A further gift will establish the Bertarelli Catalyst Fund for the Dean of Harvard Medical School, with the goal of “supporting HMS priorities at the discretion of the Dean of the Faculty of Medicine.”

Commenting on the renewed partnership with EPFL and Harvard, Ernesto Bertarelli, Co-Chair of the Bertarelli Foundation, said:
“My family’s commitment to life sciences research goes back three generations. That is why we are particularly pleased to have cemented our association with these two world-leading institutions. The scientists on the Bertarelli Program are undertaking work that could herald astonishing and vital achievements – progress that could, potentially, improve the lives of many millions of people. The program also, I believe, serves as an example of what can be accomplished through real and meaningful collaboration.”

Image ©Steve Gilbert

The 2014 Bertarelli Symposium takes place at Harvard Medical School

At Harvard Medical School, 17-18 January, researchers and clinicians from the university joined colleagues from the École Polytechnique Fédérale de Lausanne for the third annual Bertarelli Symposium.
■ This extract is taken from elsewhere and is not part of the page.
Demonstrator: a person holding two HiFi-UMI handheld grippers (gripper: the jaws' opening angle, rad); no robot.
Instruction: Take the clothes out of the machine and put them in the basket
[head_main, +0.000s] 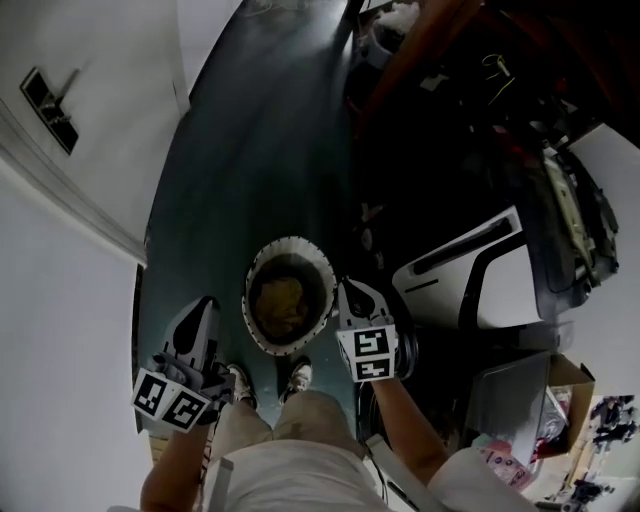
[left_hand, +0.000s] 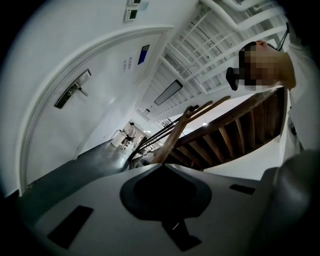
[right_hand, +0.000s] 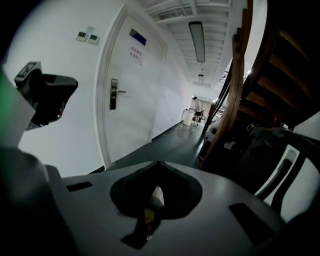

This year’s meeting coincided with the formal renewal of the partnership between the Bertarelli Foundation and the two academic institutions in the form of the Bertarelli Program in Translational Neuroscience and Neuroengineering, established in 2010. The new gift – totalling several million dollars – will help to “continue to inspire neuroengineering advances by bringing basic and clinical investigations together with experts in device design for sensory and other neurologic systems.” The Program’s defining aims are collaboration and innovation. 

The 2014 Symposium was entitled Neuroengineering:Molecules, Minds and Machines and it provided an opportunity to hear and discuss current efforts in translational neuroscience, not least initial findings from the first six research grants awarded through the Bertarelli Program in 2011.

Read more here about the programme for the 2014 Symposium, including case-studies of the pioneering research that is being carried out.

Commenting on the Symposium and the Bertarelli Program, Ernesto Bertarelli said:

“The strength of this program is in what it achieves as a whole—facilitating and encouraging scientists and medics from wholly different disciplines, backgrounds and, of course, locations to work together. I look, for example, at the work being done on paralysis and hearing problems and am heartened and excited by the fact that we have different research programs, from the two universities, working together, combining specialties and all with a common goal. It is how science should be, I believe.”

David Corey, director of the program at Harvard, said:

“In designing the Bertarelli Program, we needed to decide what neuroengineering really means. It combines engineering, neurology and neuroscience, yet it becomes more than the sum of its parts by focusing on new solutions for neurological and psychiatric disorders and seeking neuroscience knowledge that will be useful for patient care immediately rather than down the road. In just two years, it is clear the program is delivering on that vision.”